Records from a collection
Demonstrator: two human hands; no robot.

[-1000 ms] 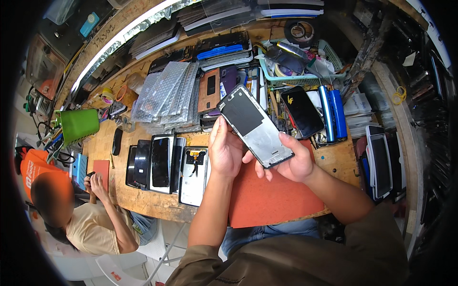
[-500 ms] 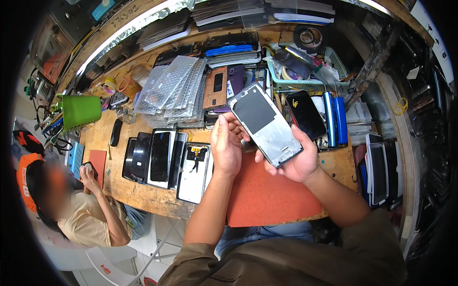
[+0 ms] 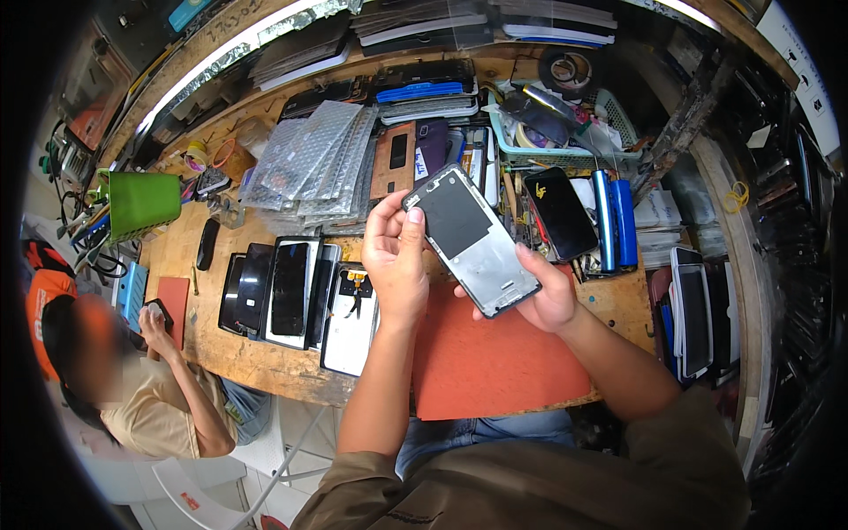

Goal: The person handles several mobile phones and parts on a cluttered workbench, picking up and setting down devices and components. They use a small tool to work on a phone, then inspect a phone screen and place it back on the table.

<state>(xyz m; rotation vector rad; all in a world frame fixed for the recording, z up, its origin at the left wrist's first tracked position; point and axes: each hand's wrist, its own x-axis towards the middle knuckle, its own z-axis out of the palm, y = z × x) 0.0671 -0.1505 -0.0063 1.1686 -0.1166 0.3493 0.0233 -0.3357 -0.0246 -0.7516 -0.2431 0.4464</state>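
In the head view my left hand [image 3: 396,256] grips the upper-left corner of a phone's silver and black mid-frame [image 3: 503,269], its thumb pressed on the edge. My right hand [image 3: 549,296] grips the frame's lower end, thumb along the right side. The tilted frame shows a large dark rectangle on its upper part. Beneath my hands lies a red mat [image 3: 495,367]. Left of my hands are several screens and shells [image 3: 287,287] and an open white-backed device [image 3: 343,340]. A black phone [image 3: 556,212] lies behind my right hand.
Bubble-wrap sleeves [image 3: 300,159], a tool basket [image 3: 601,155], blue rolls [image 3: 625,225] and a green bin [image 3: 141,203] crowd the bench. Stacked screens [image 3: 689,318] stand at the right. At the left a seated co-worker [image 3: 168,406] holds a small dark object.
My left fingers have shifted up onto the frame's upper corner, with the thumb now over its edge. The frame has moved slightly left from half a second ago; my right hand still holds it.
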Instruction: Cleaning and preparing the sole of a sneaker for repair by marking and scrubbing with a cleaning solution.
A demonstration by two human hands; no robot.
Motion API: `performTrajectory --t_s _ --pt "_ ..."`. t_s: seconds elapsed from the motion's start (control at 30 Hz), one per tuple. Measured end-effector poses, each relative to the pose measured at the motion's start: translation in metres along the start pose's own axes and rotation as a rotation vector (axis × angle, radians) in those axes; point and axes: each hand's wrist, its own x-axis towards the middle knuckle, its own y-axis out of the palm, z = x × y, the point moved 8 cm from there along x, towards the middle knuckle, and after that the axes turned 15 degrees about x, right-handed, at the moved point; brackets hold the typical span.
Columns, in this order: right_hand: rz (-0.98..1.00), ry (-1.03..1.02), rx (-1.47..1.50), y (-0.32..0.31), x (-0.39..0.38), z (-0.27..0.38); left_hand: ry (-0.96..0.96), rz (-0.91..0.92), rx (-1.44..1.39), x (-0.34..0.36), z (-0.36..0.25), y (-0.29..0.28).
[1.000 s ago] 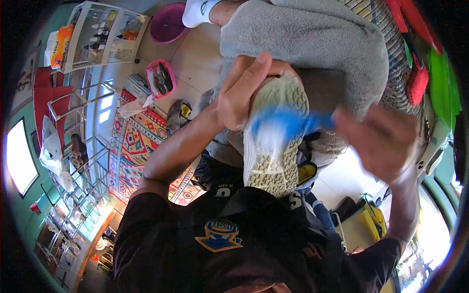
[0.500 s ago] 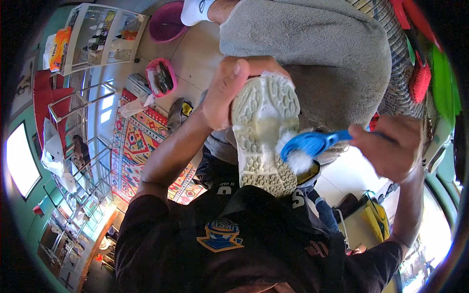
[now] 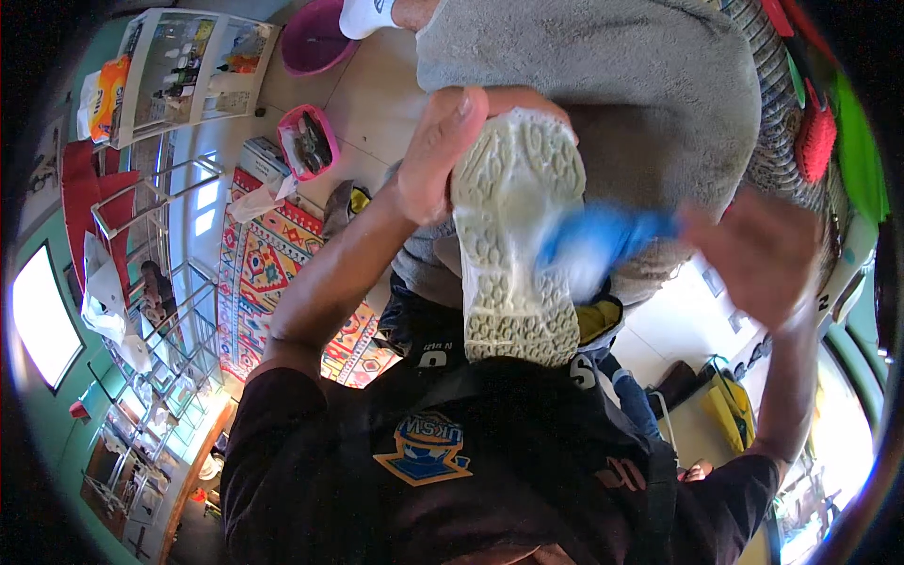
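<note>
Head view: shoe [image 3: 485, 254] held up in front of the chest, sole [image 3: 520, 311] facing the camera, lower end against or just beyond the black shirt [image 3: 537, 452]; contact there cannot be told. Left hand [image 3: 441, 155] grips the far end: thumb along the left edge, fingers curled over the top, tips hidden behind. Firm-looking hold, closed round the shoe.

Right hand [image 3: 753, 259] closed on the handle of a blue brush [image 3: 612, 240]. Hand and brush both blurred; exact finger placement unclear. White bristles [image 3: 586, 271] at the right edge of the sole, about midway along; touching or just clear, cannot tell.

Whitish foam [image 3: 520, 202] in the tread, mostly in the middle and at the far end. Step in hand, by my reading: scrubbing the sole, somewhere mid-stroke. Tread looks pale, so the work seems well under way; dirt deep in the grooves too small to judge.

Next move calls for a steady left hold while the bristles cross the tread with even pressure, near end included, where little foam shows. Wet rubber may slip under the thumb.

Around: grey cloth [image 3: 565, 56] beyond the shoe, patterned rug [image 3: 273, 254] to the left, purple basin [image 3: 309, 26] past it.
</note>
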Motion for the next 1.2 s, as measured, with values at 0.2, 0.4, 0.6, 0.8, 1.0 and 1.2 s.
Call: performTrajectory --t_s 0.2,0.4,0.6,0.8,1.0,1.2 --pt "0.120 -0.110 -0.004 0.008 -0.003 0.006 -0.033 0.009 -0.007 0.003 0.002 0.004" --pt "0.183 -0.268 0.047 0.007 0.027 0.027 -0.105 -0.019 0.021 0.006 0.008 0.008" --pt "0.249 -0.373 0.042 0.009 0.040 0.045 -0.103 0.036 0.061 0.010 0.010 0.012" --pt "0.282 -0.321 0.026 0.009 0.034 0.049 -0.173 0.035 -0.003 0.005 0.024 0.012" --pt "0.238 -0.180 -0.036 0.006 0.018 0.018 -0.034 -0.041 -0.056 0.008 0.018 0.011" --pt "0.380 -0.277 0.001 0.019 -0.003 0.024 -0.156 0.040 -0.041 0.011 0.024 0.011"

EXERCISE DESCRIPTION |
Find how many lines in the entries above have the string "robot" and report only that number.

RESULT OF THE TASK |
2